The sort of darker twist I mean can be seen in another ET parallel. In Spielberg’s film, when Eliot’s mother comes home while Eliot is showing the alien his Star Wars toys, Eliot has ET hide in the closet, which becomes a joke when his mother looks in the closet, sees ET, and assumes he’s just another toy. In Stranger Things, when Mike and El are at Mike’s house (he’s showing her his Star Wars toys) and his mother comes home, Mike has El hide in the closet but she’s terrified, as it reminds her of the isolation cell her “Poppa” Dr. Brenner would lock her in if she didn’t do what he wanted. The scene feels that much darker for being an echo of ET’s light comedy.

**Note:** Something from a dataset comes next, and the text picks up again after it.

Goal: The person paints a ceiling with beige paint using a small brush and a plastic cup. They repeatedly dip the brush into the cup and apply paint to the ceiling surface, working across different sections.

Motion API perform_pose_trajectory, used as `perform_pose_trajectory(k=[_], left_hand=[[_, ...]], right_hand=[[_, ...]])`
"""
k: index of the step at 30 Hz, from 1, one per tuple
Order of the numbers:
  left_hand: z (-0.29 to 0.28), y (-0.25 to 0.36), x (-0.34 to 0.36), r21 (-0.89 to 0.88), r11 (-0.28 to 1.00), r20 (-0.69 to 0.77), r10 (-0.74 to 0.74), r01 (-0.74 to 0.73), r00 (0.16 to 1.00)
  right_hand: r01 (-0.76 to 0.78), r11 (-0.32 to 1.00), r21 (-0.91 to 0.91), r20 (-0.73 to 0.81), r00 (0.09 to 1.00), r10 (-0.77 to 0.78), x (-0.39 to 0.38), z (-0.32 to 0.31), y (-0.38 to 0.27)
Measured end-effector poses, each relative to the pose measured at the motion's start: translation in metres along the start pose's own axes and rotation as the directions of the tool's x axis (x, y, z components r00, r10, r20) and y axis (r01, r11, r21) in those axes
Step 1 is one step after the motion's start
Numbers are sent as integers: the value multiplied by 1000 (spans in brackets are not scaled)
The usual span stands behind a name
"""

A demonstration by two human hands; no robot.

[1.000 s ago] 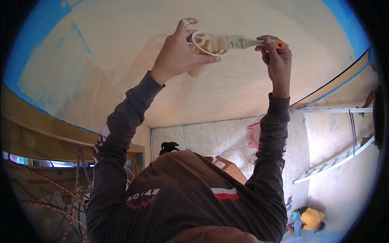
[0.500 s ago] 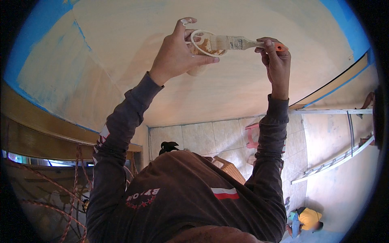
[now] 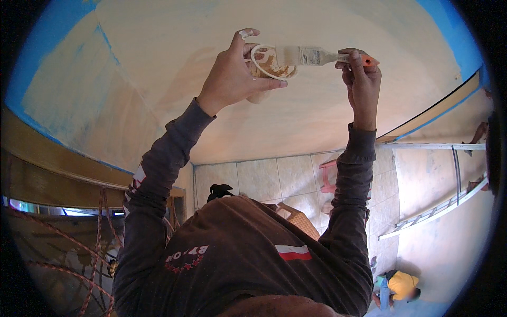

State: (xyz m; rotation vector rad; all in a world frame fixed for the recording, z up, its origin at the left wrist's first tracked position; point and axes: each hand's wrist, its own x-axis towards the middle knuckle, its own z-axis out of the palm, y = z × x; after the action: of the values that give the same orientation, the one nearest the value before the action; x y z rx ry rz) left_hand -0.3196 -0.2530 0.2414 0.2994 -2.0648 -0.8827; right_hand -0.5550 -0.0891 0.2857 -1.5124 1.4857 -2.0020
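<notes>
My left hand (image 3: 232, 71) is wrapped around a small round paint cup (image 3: 257, 63), tilted so its open mouth faces right. Brownish paint coats the inside of the cup, and white smears mark my index finger. In my right hand (image 3: 360, 74) is a flat paintbrush (image 3: 311, 56) with an orange handle end, held level between thumb and fingers. Its pale bristles sit at the cup's right rim; whether they touch it I cannot tell. Beyond both hands spreads a wall (image 3: 174, 31) painted cream, with blue (image 3: 39, 58) along its outer edges.
Tiled floor (image 3: 257, 174) lies below, with a pink plastic stool (image 3: 328, 176) and a tan woven-pattern plastic piece (image 3: 299, 221) on it. Ladders (image 3: 435, 211) stand at right. A person in a yellow shirt (image 3: 404, 285) bends at lower right. Ropes (image 3: 98, 238) hang at lower left.
The brush has slid slightly right, its bristles drawn out of the cup to the rim. My left hand and the cup have shifted a little down and right.
</notes>
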Motion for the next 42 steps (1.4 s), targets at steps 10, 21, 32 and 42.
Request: perform_pose_trajectory(k=[10, 21, 32, 42], left_hand=[[3, -5, -2, -10, 1000, -11, 0, 0, 1000], [4, -9, -6, 5, 1000, 6, -10, 10, 1000], [2, -2, -11, -57, 998, 51, -3, 6, 999], [1, -6, -12, -46, 998, 43, -29, 31, 999]], right_hand=[[12, 996, -92, 40, 999, -9, -3, -1, 2], [-1, 999, -49, -49, 999, -2, -2, 4, -2], [-94, 994, 53, -128, 987, 100, -2, 7, -2], [-63, 997, 42, -89, 994, 67, -10, -9, 3]])
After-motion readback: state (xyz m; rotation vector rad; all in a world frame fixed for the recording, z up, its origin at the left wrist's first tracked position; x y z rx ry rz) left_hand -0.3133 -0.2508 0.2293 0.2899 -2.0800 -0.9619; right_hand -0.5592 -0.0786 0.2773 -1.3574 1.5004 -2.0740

The best parallel, for me, was another ET swipe, when the kids, reunited after the first season’s quarrels, are escaping from the “bad men” of Hawkins National Laboratory on their bikes. In the equivalent scene in ET, when it looks like the kids are finally cornered, ET uses his powers to lift them into the air so they can fly away, still pedalling. It’s the film’s signature wonder-moment. In Stranger Things, a much more down-to-earth and practical El lifts an oncoming government van and throws it at their pursuers. ET is an alien temporarily stranded on our world; El is a young girl forced to become a weapon by government “bad men”.

The theme of innocence brought up against darkness is at the heart of many of my favourite films, and certainly the ones that affect me the most, including Hitchcock’s Shadow of a Doubt, Del Toro’s Pan’s Labyrinth, David Lynch’s Twin Peaks: Fire Walk With Me, and the more recent book & film of A Monster Calls. (Another favourite, Amelie, contains no supernatural darkness, but is still about an innocent, in this case a young woman facing the much more mundane darkness of loneliness. In fact, Alien is about the only one of my top favourite films I can’t fit into the innocence-versus-darkness theme, but perhaps that’s because it’s even more primal, being about sheer survival.) Anyway, Stranger Things (seasons 1 & 2) certainly grabbed me in the same way, and I hope it manages to keep some of that innocence going in future seasons.